La clôture de l’instruction a été prononcée à l’issue de l’audience.
Considérant ce qui suit :
M. C…, ressortissant congolais né le 22 octobre 1977, entré en France le 20 mai 2023 selon ses déclarations, a présenté une demande de réexamen de sa demande d’asile le 11 décembre 2025 et a été mis en possession d’une attestation de demande d’asile enregistrée en procédure accélérée. Par une décision du 11 décembre 2025, dont M. C… demande l’annulation, le directeur territorial de l’Office français de l’immigration et de l’intégration a refusé de lui octroyer le bénéfice des conditions matérielles d’accueil.

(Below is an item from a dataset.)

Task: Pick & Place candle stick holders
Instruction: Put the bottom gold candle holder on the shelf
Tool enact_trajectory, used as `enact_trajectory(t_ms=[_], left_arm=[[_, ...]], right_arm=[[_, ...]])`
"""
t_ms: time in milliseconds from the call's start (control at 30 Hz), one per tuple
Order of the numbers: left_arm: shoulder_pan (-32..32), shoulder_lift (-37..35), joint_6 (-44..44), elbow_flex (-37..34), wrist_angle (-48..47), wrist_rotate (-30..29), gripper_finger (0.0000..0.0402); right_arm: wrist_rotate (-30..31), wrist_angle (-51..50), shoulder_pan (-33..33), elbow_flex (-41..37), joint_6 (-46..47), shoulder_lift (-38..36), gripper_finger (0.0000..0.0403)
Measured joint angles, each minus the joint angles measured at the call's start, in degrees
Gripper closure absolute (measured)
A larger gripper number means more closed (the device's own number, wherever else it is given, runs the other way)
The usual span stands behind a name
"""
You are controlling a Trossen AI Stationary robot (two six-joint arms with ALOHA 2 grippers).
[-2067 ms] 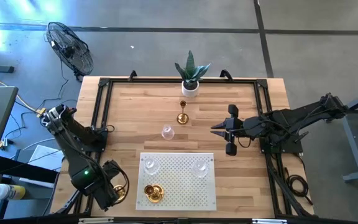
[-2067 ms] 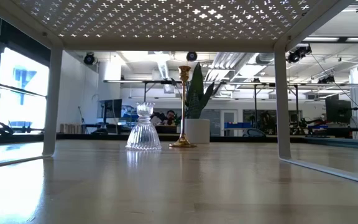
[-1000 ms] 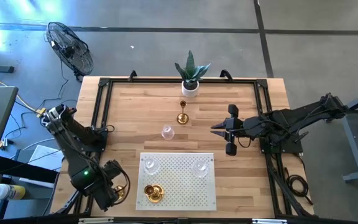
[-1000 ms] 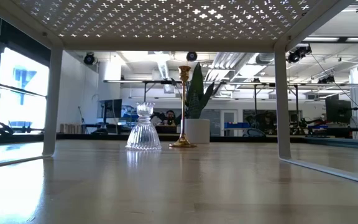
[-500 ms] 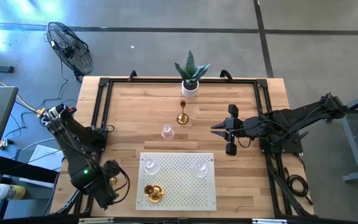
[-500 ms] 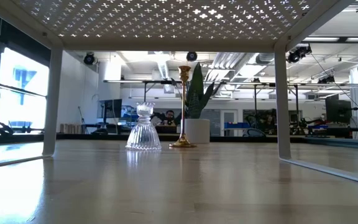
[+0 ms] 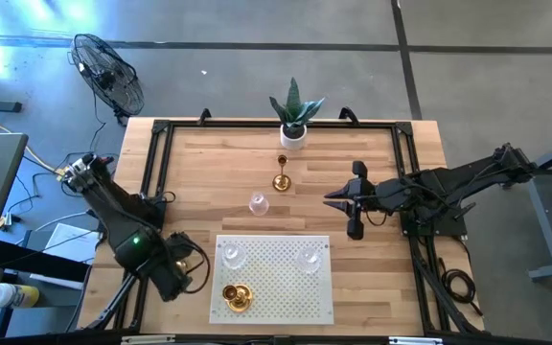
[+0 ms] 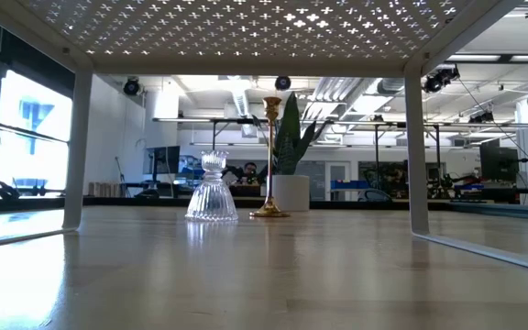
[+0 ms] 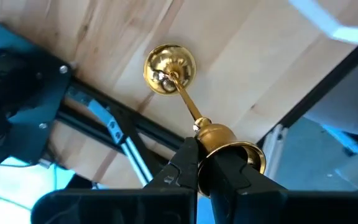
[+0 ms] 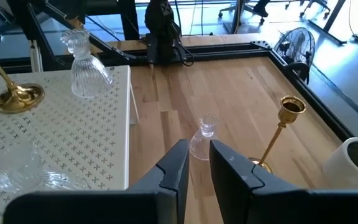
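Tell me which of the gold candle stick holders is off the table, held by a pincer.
The gold candle stick holder clamped in the left pincer. The other gold ones stand free: one on the white perforated mat, one on the wooden table near the plant.

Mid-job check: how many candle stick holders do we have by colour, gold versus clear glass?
Gold holders: 3
Clear glass holders: 3
Total: 6

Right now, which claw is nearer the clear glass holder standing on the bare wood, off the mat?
Right. The right claw sits beside the glass holder at mid-table; the left claw is at the left front by the mat, gripping a gold holder.
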Motion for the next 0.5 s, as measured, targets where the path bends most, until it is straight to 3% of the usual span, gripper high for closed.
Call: enact_trajectory(t_ms=[500], left_arm=[[9.8, -9.8, 11.6, 0.1, 0.4, -2.9, 0.0396]], right_arm=[[0.0, 0.0, 0.0, 0.0, -1.0, 0.0, 0.0344]])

Aux termes de l’article L. 551-15 du code de l’entrée et du séjour des étrangers et du droit d’asile : « Les conditions matérielles d’accueil sont refusées, totalement ou partiellement, au demandeur, dans le respect de l’article 20 de la directive 2013/33/ UE du Parlement européen et du Conseil du 26 juin 2013 établissant des normes pour l’accueil des personnes demandant la protection internationale, dans les cas suivants : (…) 3° Il présente une demande de réexamen de sa demande d’asile ; / (…) / Elle prend en compte la vulnérabilité du demandeur ». Aux termes de l’article D. 551-20 du même code : « Le bénéfice de l’allocation pour demandeur d’asile est refusé par l’Office français de l’immigration et de l’intégration, selon les modalités définies à l’article D. 551-17 : / 1° En cas de demande de réexamen de la demande d’asile ; (…) ».

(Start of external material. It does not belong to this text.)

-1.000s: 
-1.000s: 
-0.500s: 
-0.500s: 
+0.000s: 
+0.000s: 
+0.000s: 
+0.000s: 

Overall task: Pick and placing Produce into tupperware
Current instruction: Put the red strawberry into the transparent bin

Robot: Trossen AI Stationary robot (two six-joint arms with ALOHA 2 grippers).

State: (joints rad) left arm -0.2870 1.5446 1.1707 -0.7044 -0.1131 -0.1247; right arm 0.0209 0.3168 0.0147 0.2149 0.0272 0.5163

Il ne ressort ni des termes de la décision attaquée, ni des autres pièces du dossier, desquelles il ressort notamment que M. C… a été soumis à un examen de vulnérabilité le 11 décembre 2025, que le directeur de l’Office français de l’immigration et de l’intégration n’aurait pas procédé à un examen particulier de la situation du requérant. Par suite, ce moyen doit être écarté.
Il résulte des dispositions de l’article L. 551-15 du code de l’entrée et du séjour des étrangers et du droit d’asile que l’Office français de l’immigration et de l’intégration pouvait légalement se fonder sur la circonstance que M. C… a présenté une demande de réexamen d’asile pour refuser les conditions matérielles d’accueil. Par ailleurs, les seules circonstances que le requérant se trouve sans hébergement, sans ressources et sans famille en France ne sont pas, à elles seules, de nature à démontrer une situation particulière de vulnérabilité, au sens des dispositions précitées du code de l’entrée et du séjour des étrangers et du droit d’asile. Dans ces conditions, M. C… n’est pas fondé à soutenir que l’Office français de l’immigration et de l’intégration aurait entaché sa décision d’une erreur d’appréciation et le moyen doit être écarté.

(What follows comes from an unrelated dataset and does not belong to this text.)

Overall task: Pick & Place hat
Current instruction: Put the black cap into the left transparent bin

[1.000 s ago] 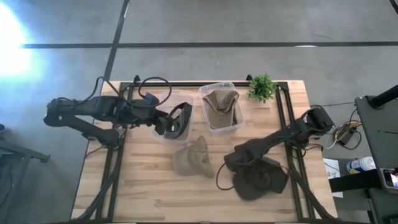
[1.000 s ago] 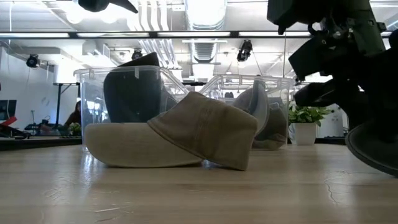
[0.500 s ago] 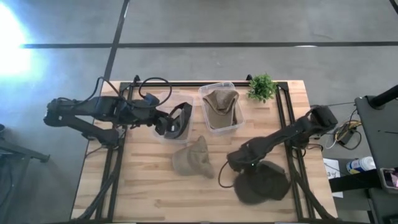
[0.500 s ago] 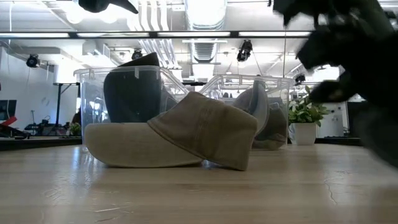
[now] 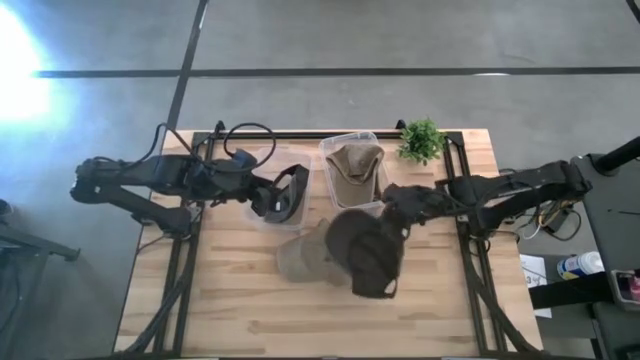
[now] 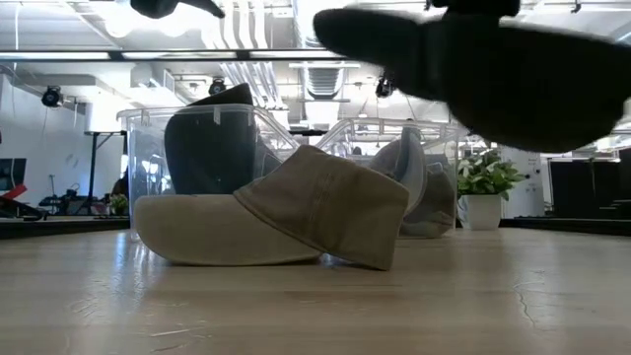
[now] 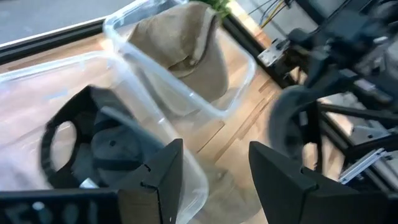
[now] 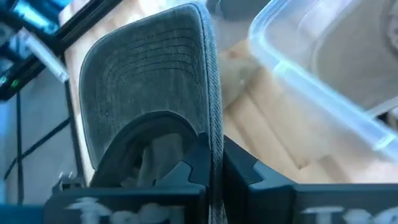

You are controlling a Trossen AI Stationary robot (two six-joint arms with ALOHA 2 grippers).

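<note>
Dark hat (image 5: 364, 252) now airborne beside the bins, brim pinched in right hand (image 5: 397, 207).

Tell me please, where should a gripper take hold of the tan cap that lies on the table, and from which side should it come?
The tan cap lies crown up beside the clear bins, and its flat brim rests against the wood. A gripper would probably do best to come from above and pinch the soft raised crown, because the fingers cannot easily get under the brim.
</note>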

Il résulte de tout ce qui précède que les conclusions présentées par M. C… à fin d’annulation de la décision du 11 décembre 2025 du directeur territorial de l’Office français de l’immigration et de l’intégration doivent être rejetées, ainsi que, par voie de conséquence, les conclusions à fin d’injonction.
En application des dispositions combinées des articles L. 761-1 du code de justice administrative et 37 de la loi du 10 juillet 1991, le tribunal ne peut pas faire bénéficier la partie perdante du paiement par l’autre partie des frais qu’elle a exposés à l’occasion du litige soumis au juge. Dès lors, les conclusions présentées à ce titre par M. C… doivent être rejetées.
D E C I D E :
Article 1er : La requête de M. C… est rejetée.
Article 2 : Le présent jugement sera notifié à M. A… C… et à l’Office français de l’immigration et de l’intégration.
Rendu public par mise à disposition au greffe le 10 mars 2026.
La magistrate désignée,
C. Leravat
La greffière,
C. Hoareau
La République mande et ordonne au ministre de l’intérieur en ce qui le concerne ou à tous commissaires de justice à ce requis en ce qui concerne les voies de droit commun, contre les parties privées, de pourvoir à l’exécution de la présente décision.